Repeat the stretch of entries below from the line with "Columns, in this" through the line with "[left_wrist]". Include both ends and add nothing.

•••

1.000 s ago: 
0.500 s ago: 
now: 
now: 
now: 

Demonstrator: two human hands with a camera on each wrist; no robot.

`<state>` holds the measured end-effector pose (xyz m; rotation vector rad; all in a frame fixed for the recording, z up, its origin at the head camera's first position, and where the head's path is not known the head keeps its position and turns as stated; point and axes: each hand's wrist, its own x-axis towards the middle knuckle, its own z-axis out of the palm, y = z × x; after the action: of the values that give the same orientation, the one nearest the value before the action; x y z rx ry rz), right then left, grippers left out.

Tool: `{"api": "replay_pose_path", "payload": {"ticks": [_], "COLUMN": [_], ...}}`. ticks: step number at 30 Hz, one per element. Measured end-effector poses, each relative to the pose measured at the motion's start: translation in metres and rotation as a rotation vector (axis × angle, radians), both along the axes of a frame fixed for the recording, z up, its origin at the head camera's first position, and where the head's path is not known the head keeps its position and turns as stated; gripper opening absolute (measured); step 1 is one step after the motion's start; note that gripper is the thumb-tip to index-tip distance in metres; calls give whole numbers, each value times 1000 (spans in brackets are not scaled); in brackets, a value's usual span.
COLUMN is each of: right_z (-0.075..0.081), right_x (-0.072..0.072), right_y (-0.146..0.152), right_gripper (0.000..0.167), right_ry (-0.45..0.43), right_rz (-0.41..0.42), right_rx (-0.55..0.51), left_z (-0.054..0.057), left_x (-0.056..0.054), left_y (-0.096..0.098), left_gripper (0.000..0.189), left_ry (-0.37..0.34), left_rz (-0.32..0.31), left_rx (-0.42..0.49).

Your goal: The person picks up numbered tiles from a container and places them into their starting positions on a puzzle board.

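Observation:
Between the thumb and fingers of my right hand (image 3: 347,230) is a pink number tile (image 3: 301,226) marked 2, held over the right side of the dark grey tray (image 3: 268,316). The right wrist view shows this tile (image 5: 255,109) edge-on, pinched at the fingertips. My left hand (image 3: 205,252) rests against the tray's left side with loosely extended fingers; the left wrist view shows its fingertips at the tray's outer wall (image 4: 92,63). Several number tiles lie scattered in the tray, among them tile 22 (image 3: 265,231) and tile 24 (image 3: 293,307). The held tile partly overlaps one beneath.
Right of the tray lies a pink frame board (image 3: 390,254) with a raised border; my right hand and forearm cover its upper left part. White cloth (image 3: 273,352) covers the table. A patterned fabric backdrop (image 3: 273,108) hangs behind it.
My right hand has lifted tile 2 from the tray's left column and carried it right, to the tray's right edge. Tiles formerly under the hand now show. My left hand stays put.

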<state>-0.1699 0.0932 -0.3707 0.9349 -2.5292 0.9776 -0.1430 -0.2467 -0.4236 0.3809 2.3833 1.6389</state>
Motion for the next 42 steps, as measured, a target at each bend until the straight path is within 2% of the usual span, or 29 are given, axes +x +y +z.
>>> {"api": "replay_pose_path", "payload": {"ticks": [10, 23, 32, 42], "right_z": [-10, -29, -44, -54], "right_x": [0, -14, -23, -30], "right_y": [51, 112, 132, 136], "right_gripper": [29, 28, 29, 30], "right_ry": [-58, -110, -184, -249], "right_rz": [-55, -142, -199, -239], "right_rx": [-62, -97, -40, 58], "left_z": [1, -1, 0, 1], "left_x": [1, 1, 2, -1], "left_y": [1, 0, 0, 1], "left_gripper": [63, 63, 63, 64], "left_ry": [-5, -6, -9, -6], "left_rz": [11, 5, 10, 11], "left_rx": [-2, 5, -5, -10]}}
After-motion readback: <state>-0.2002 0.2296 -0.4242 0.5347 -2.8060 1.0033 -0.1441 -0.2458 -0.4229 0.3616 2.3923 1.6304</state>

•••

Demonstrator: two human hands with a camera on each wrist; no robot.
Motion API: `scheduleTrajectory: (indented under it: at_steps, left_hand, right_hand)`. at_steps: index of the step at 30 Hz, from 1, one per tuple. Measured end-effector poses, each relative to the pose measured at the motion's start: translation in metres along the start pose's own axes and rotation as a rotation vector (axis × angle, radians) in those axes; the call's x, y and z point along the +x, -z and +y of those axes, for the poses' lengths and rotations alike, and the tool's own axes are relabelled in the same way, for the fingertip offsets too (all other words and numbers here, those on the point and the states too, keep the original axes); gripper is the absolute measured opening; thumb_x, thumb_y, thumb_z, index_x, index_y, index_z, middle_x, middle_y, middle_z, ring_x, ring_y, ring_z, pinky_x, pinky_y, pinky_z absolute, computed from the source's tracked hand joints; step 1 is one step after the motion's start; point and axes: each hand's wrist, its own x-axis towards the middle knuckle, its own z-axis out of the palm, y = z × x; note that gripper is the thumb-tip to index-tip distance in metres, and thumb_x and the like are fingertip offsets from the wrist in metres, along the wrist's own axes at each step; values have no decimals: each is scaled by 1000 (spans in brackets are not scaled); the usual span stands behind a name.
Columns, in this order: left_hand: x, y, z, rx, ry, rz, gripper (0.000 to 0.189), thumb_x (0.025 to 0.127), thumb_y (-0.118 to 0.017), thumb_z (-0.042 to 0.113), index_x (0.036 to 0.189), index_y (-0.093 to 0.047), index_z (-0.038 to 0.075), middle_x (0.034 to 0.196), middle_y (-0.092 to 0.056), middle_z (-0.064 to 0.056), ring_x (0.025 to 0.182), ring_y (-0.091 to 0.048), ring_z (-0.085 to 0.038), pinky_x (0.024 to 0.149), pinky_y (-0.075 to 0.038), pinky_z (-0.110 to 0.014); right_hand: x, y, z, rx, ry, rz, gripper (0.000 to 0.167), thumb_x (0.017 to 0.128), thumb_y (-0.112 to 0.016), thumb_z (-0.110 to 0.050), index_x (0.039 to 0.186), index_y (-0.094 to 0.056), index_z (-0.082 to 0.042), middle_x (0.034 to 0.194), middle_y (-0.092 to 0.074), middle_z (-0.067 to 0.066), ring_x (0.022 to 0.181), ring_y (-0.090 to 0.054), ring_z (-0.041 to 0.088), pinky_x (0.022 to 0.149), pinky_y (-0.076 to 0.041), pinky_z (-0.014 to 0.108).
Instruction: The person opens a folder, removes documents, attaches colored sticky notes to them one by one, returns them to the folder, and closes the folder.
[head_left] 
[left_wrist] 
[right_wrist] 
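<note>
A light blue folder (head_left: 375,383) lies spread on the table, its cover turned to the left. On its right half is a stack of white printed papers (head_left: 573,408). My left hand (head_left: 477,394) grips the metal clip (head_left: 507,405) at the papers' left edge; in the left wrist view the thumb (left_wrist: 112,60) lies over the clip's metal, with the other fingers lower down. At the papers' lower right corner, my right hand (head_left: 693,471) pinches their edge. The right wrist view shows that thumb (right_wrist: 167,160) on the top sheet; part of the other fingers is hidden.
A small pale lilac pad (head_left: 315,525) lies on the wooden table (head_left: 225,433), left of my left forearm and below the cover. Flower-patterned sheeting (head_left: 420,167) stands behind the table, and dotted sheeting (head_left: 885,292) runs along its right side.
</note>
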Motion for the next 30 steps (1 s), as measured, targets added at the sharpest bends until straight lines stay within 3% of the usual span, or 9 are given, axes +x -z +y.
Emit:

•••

**Output of the task:**
Columns, in this order: left_hand: x, y, z, rx, ry, rz, gripper (0.000 to 0.189), thumb_x (0.025 to 0.127), thumb_y (-0.118 to 0.017), thumb_z (-0.042 to 0.113), index_x (0.036 to 0.189), index_y (-0.093 to 0.047), index_z (-0.038 to 0.075), middle_x (0.034 to 0.196), middle_y (-0.092 to 0.056), middle_z (-0.064 to 0.056), ring_x (0.025 to 0.182), ring_y (-0.091 to 0.048), ring_z (-0.085 to 0.038), pinky_x (0.024 to 0.149), pinky_y (-0.075 to 0.038), pinky_z (-0.110 to 0.014); right_hand: x, y, z, rx, ry, rz, gripper (0.000 to 0.167), thumb_x (0.017 to 0.128), thumb_y (-0.112 to 0.016), thumb_z (-0.110 to 0.050), index_x (0.039 to 0.186), index_y (-0.094 to 0.056), index_z (-0.082 to 0.042), middle_x (0.034 to 0.194), middle_y (-0.092 to 0.074), middle_z (-0.067 to 0.066), ring_x (0.022 to 0.181), ring_y (-0.090 to 0.054), ring_z (-0.041 to 0.088), pinky_x (0.022 to 0.149), pinky_y (-0.076 to 0.041), pinky_z (-0.014 to 0.108).
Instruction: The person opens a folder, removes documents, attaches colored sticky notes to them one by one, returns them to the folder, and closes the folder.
[head_left] 
[left_wrist] 

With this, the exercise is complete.